> _EXERCISE INSTRUCTIONS_: Would you repeat word for word the lines of the listing that follows, from the one with "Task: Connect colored" up to and including the one with "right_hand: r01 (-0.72", and leave out the images?

> _ENTRIES SUPPLIED_:

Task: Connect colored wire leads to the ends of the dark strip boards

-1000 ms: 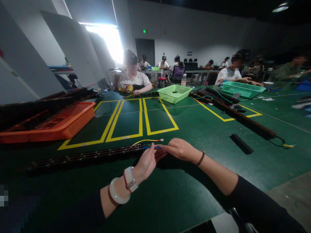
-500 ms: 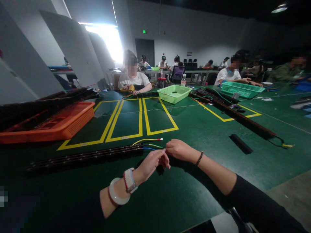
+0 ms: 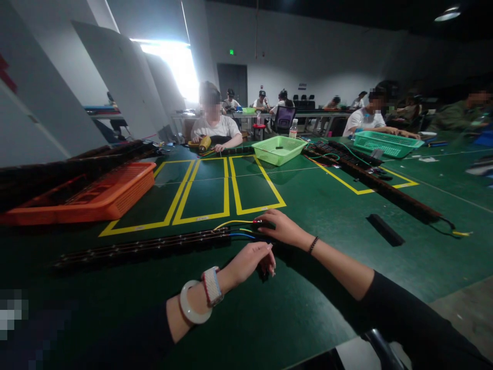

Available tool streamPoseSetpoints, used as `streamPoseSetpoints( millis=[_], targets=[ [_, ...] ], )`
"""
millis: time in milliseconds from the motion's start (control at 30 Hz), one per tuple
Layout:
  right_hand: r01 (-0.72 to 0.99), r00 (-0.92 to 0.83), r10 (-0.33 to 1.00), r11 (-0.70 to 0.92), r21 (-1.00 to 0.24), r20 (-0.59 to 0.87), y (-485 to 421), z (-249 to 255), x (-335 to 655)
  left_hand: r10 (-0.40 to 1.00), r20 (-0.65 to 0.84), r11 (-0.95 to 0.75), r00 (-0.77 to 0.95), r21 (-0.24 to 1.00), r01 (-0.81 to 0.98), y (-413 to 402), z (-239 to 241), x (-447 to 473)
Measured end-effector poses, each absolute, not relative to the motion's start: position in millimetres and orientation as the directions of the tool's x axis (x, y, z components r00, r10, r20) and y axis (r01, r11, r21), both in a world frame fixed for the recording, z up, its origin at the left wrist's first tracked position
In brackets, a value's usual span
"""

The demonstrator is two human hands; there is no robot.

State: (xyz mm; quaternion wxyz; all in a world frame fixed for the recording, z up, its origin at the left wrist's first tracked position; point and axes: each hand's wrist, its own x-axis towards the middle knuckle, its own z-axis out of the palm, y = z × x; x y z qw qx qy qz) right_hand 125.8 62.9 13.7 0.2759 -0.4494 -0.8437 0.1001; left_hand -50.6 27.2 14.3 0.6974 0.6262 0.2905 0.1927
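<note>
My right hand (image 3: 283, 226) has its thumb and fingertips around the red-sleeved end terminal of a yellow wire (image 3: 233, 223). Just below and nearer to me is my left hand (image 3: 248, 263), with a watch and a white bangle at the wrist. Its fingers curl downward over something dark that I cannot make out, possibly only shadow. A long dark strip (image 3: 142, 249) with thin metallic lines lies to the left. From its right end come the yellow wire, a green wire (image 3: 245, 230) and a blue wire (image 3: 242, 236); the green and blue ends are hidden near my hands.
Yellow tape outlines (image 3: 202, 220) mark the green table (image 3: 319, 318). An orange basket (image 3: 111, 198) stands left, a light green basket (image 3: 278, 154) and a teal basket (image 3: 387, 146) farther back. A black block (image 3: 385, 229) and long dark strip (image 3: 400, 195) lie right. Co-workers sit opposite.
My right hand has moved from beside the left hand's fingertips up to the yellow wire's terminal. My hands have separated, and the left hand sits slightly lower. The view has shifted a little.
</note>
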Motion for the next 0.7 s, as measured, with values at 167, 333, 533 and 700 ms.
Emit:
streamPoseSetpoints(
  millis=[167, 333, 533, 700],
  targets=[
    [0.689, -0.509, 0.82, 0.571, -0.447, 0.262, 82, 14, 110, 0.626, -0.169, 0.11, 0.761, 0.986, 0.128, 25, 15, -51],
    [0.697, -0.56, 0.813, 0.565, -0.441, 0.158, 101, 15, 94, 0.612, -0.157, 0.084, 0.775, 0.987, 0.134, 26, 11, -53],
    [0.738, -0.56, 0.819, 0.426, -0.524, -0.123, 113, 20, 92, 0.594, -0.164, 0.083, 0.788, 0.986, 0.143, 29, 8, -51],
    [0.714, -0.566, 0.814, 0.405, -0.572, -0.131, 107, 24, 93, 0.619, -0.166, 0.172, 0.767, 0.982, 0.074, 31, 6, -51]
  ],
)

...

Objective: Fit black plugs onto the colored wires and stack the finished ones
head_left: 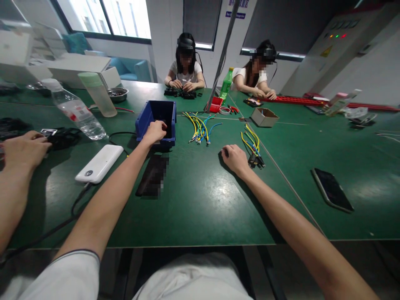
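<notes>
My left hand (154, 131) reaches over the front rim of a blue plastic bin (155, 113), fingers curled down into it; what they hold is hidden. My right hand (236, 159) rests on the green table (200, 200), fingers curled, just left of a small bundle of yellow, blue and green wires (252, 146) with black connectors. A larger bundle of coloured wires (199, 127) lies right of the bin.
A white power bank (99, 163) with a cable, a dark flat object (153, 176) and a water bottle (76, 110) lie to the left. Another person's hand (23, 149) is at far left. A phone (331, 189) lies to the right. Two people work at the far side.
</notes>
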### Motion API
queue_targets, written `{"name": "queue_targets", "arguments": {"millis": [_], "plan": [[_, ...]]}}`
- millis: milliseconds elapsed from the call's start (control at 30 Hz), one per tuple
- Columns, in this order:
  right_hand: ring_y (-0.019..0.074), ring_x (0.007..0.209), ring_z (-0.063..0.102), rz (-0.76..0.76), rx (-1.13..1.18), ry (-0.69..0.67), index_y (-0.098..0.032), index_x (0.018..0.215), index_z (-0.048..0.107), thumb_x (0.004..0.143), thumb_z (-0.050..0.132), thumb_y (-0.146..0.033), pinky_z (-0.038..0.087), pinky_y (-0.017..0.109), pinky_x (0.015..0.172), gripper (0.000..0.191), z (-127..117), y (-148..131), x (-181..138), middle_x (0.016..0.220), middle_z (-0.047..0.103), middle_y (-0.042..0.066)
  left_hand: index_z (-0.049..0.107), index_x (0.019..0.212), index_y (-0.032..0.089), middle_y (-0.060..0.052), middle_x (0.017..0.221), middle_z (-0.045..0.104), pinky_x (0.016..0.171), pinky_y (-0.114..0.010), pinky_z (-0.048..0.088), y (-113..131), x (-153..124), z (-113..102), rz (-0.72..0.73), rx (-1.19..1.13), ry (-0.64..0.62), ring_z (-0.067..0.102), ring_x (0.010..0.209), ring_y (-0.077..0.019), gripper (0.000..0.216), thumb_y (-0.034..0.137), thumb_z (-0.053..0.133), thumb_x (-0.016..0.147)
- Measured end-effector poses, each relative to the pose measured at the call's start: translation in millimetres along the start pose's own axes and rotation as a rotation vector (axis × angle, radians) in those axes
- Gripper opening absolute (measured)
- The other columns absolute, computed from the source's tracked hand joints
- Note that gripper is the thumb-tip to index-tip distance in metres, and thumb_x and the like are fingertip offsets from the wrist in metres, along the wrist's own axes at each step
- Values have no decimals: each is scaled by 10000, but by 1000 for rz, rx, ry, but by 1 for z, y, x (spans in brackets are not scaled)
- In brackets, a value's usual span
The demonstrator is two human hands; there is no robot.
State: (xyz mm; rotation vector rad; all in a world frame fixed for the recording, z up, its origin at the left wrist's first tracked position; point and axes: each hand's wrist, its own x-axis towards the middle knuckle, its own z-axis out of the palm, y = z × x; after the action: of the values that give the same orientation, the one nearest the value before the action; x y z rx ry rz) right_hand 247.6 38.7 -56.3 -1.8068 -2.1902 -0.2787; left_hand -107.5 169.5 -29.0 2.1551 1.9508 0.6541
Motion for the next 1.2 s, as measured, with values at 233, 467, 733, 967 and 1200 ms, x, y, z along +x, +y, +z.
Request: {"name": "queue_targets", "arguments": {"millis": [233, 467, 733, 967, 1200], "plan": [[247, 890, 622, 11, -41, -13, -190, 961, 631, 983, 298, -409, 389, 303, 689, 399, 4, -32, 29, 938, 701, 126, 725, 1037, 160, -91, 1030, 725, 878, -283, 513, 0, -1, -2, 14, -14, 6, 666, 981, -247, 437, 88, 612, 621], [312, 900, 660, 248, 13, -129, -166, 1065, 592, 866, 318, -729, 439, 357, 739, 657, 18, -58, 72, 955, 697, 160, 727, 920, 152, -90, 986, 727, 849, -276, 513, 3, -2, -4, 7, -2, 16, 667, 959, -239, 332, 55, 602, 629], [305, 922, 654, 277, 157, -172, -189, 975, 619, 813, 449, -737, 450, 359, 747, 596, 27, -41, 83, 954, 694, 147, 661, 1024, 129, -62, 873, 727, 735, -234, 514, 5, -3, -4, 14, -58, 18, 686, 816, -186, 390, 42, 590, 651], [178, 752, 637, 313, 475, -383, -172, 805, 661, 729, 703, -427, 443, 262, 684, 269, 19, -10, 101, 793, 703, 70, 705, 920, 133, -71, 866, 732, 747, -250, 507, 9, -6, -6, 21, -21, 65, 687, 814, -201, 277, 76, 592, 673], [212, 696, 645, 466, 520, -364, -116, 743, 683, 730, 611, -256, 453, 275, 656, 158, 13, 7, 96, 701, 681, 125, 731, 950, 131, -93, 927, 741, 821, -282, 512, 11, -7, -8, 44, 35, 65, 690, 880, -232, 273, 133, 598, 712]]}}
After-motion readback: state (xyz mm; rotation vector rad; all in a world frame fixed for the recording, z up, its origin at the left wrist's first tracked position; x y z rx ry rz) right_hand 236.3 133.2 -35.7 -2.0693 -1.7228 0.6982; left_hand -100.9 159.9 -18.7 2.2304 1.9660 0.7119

> _REPLY TO THE TASK_:
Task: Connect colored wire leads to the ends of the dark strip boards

-1000 ms: 
-500 ms: 
+0 ms: 

Available tool streamPoseSetpoints, used as `streamPoseSetpoints( millis=[_], targets=[ [_, ...] ], )`
"""
millis: time in milliseconds from the motion's start (control at 30 Hz), one per tuple
Layout:
  right_hand: r01 (-0.72 to 0.99), r00 (-0.92 to 0.83), r10 (-0.33 to 1.00), r11 (-0.70 to 0.92), r21 (-1.00 to 0.24), r20 (-0.59 to 0.87), y (-485 to 421), z (-249 to 255), x (-335 to 655)

Nothing further is needed to complete this exercise.